*ASSIGNMENT*: From the first line of the listing below through the line with "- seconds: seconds", transcribe exactly and skip the pictures.
/---
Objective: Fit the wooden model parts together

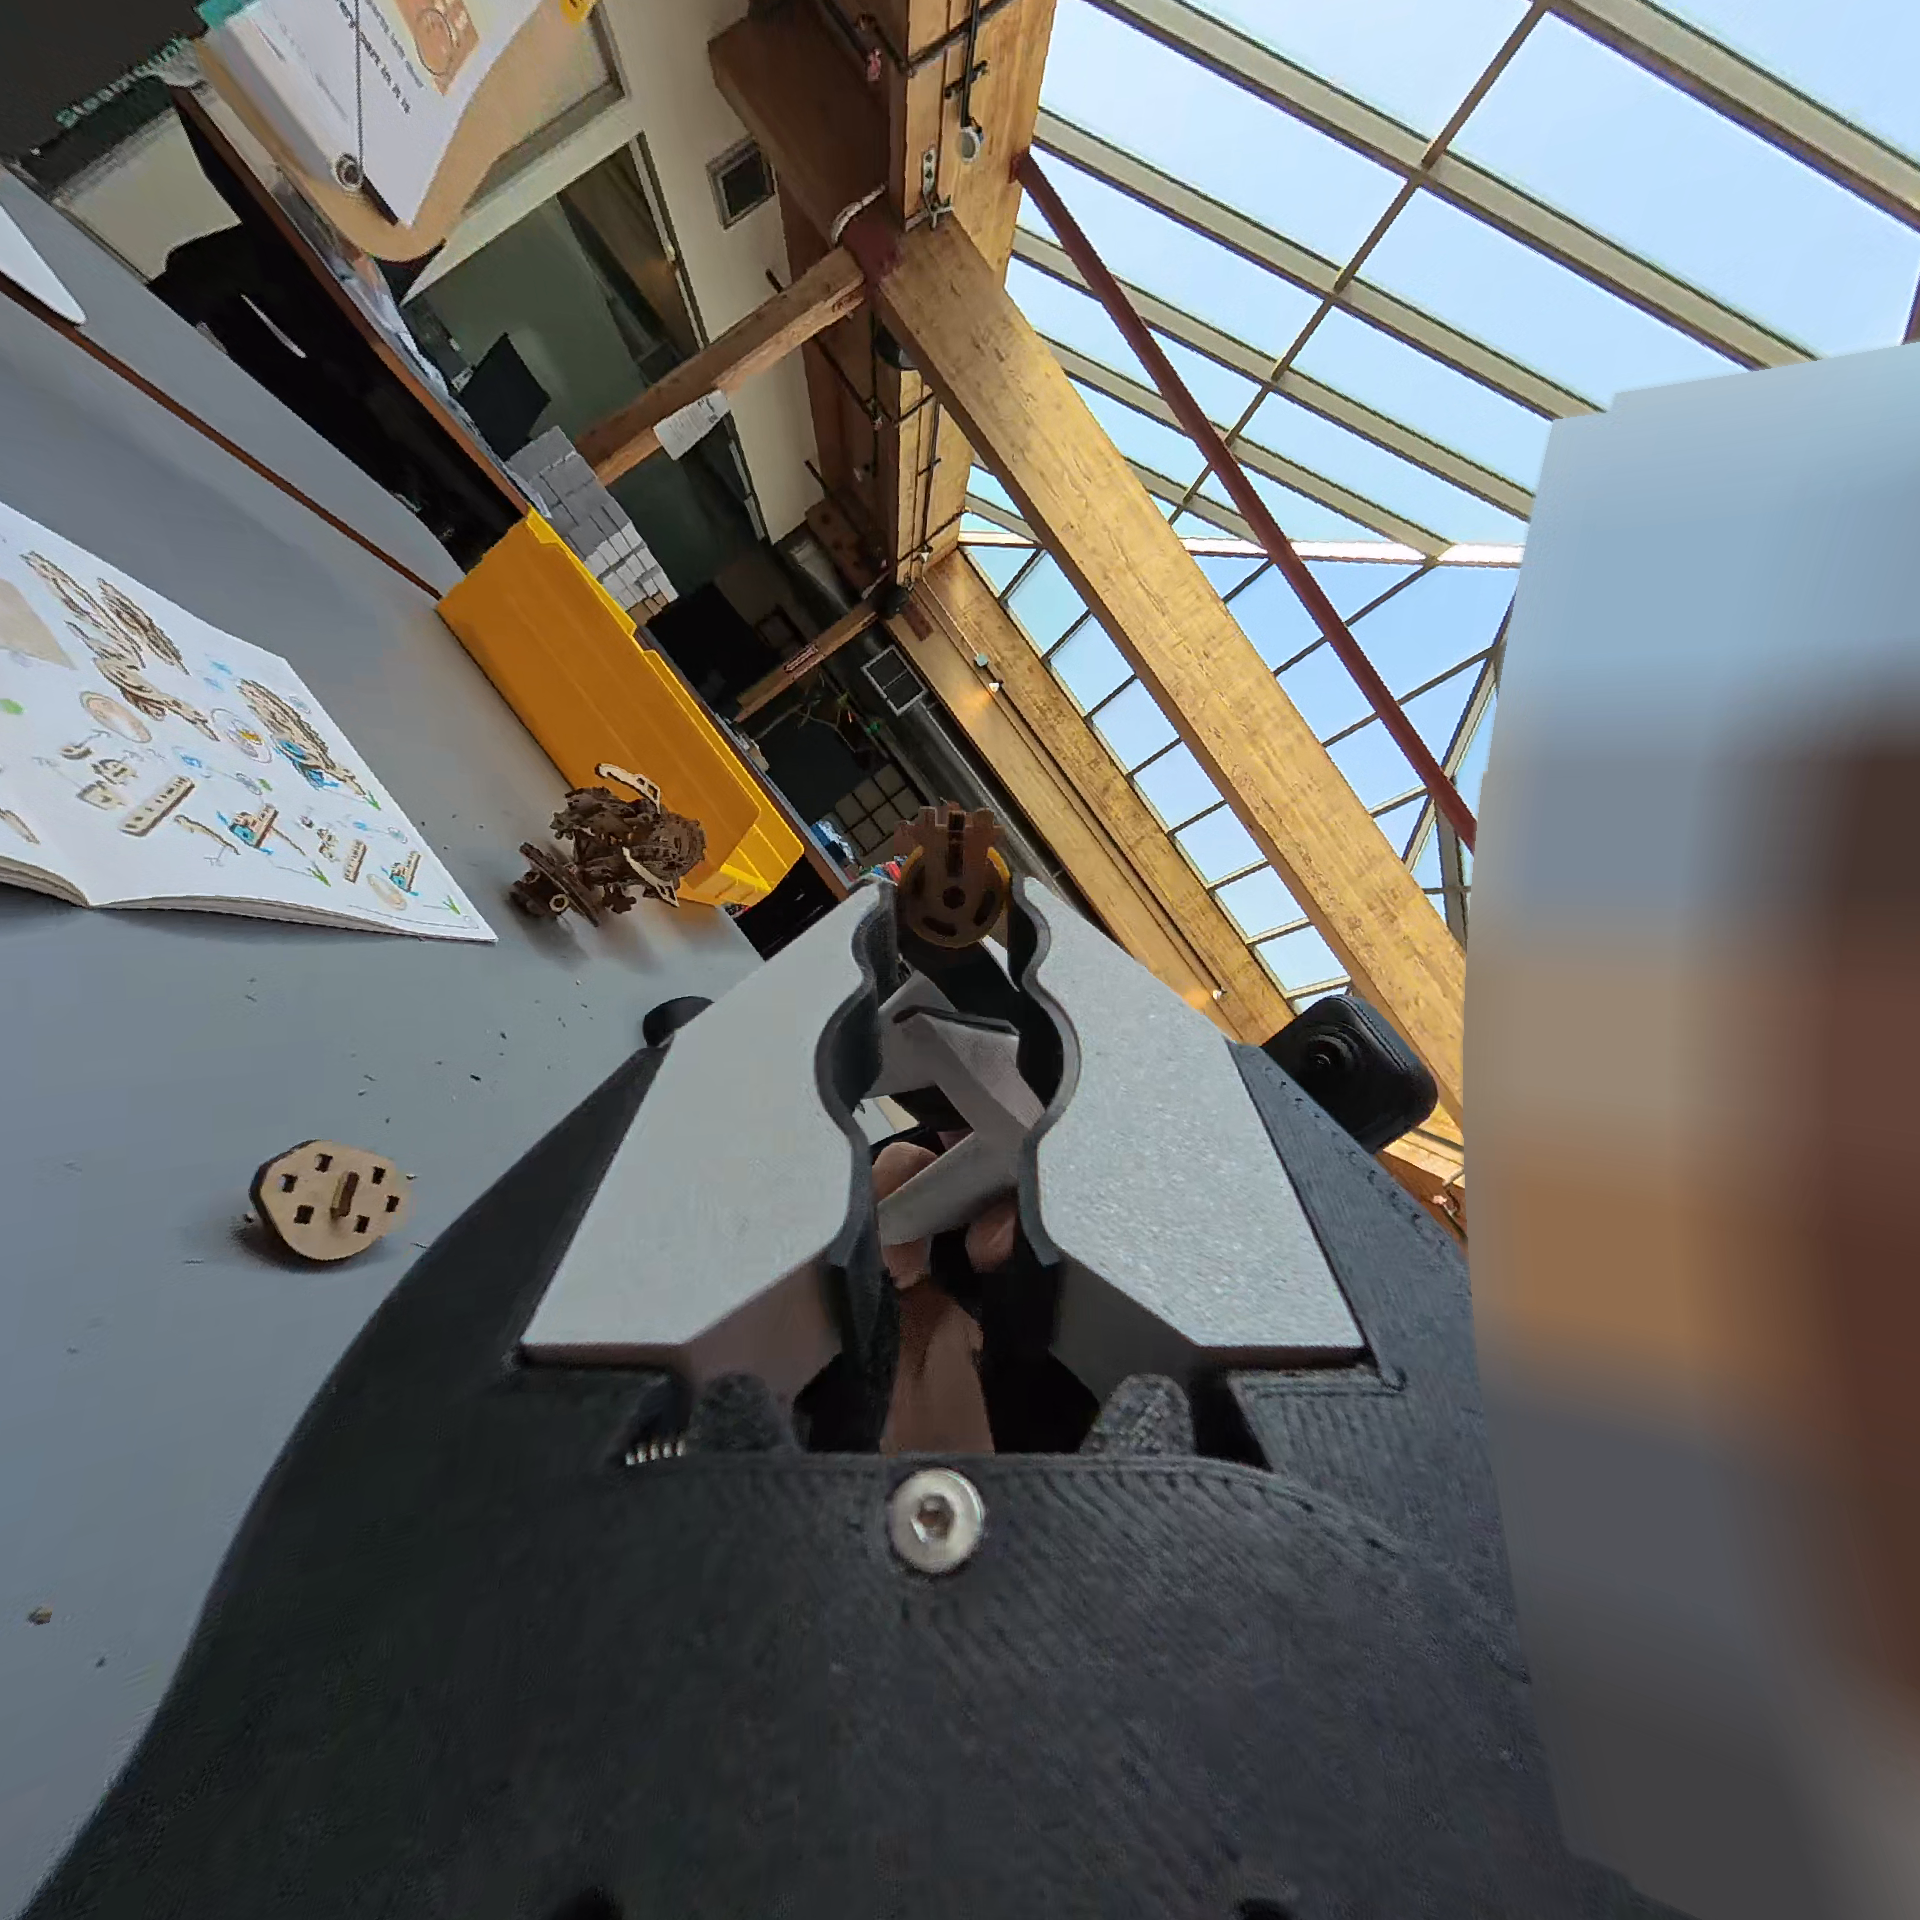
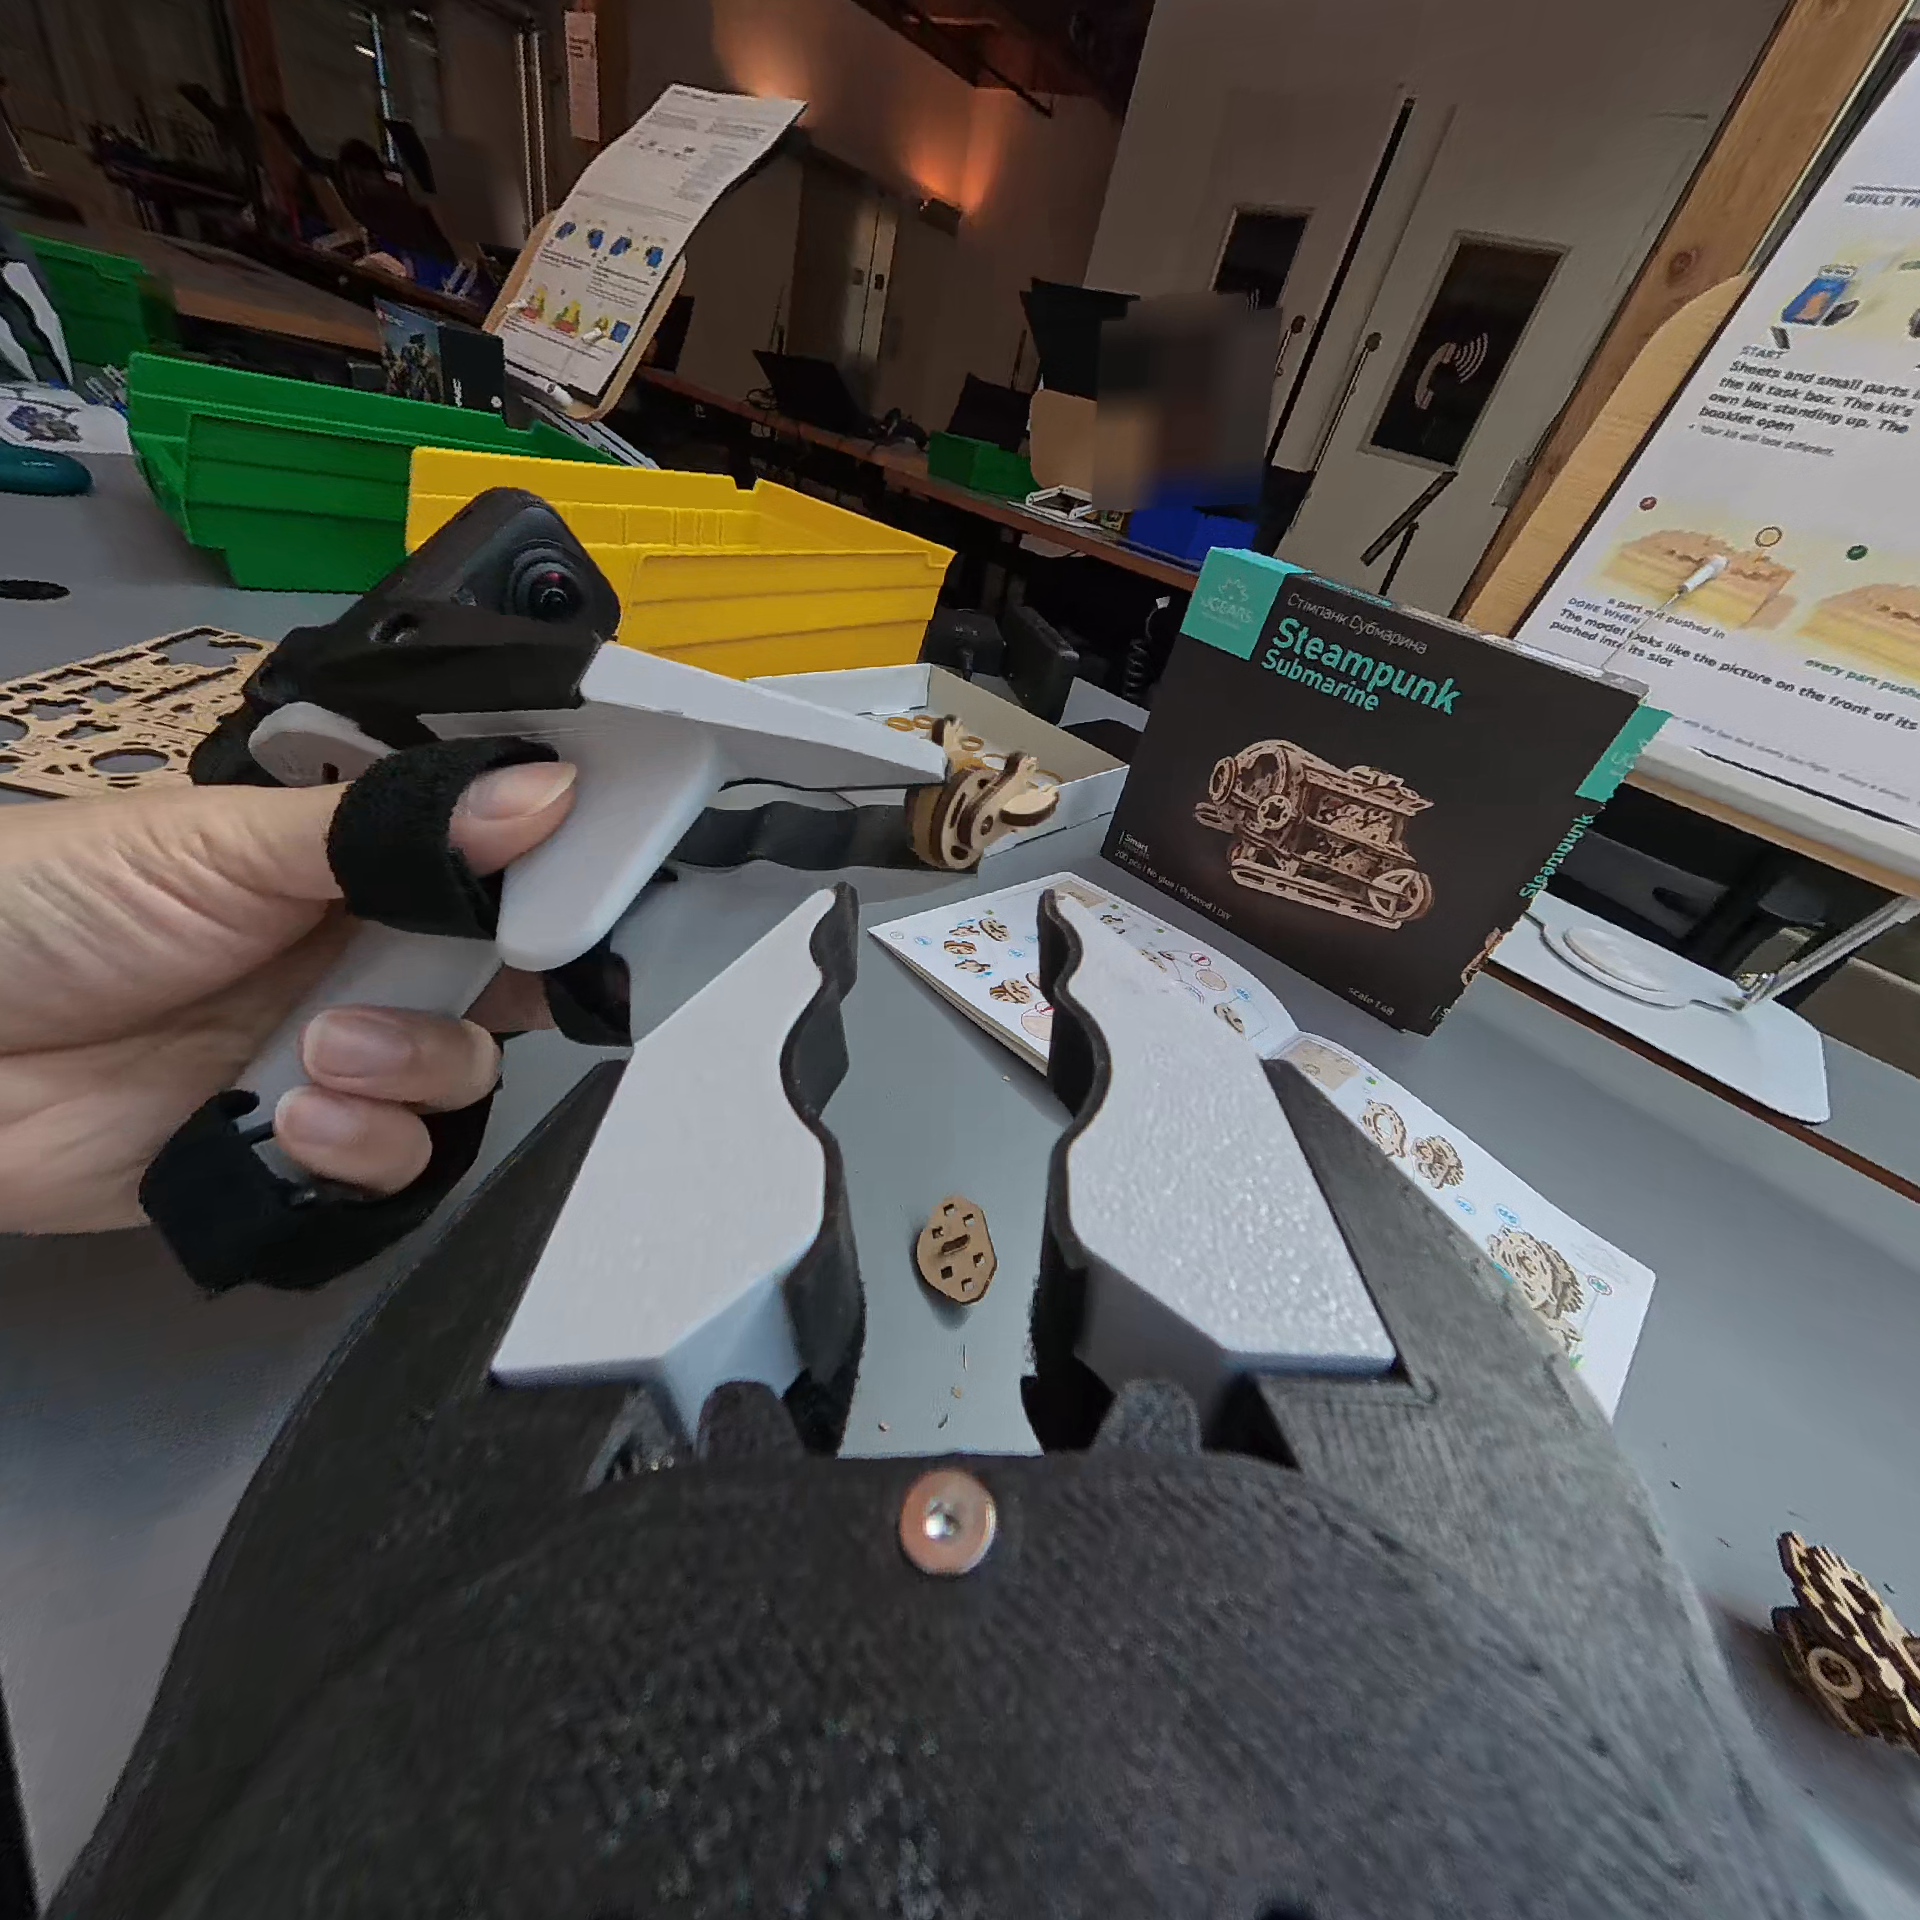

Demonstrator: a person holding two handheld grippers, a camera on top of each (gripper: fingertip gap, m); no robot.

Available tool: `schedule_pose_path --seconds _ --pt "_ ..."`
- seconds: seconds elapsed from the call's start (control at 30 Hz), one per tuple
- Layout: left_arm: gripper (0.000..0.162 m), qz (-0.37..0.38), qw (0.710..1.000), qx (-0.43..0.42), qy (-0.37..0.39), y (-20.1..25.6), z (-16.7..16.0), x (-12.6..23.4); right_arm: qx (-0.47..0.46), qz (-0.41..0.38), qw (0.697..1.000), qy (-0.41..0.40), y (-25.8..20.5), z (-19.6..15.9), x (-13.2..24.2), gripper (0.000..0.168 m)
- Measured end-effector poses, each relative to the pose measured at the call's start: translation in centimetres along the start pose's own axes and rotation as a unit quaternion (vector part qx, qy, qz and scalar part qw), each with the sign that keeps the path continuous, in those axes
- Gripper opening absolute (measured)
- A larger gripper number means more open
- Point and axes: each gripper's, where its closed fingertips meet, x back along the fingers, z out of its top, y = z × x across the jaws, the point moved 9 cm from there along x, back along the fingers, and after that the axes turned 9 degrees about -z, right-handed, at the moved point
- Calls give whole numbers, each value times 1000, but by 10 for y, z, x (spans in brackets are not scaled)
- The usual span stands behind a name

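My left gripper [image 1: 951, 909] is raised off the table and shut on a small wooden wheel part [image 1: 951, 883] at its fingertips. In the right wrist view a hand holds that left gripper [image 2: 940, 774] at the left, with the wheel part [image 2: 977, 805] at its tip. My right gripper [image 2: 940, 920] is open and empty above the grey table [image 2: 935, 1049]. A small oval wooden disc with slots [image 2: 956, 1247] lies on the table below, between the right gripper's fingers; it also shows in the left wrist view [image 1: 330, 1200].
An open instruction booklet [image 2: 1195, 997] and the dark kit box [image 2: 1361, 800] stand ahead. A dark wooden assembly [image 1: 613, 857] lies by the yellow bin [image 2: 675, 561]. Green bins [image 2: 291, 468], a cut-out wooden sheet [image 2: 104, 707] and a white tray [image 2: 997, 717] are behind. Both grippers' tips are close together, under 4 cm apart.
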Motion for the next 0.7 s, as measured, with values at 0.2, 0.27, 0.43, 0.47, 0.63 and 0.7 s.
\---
*YOUR SOLUTION*:
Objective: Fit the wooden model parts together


Demonstrator: a person holding two handheld grippers, a camera on top of each (gripper: fingertip gap, m); no robot.

Available tool: `schedule_pose_path --seconds _ --pt "_ ..."`
- seconds: seconds elapsed from the call's start (control at 30 Hz), one per tuple

This answer is complete.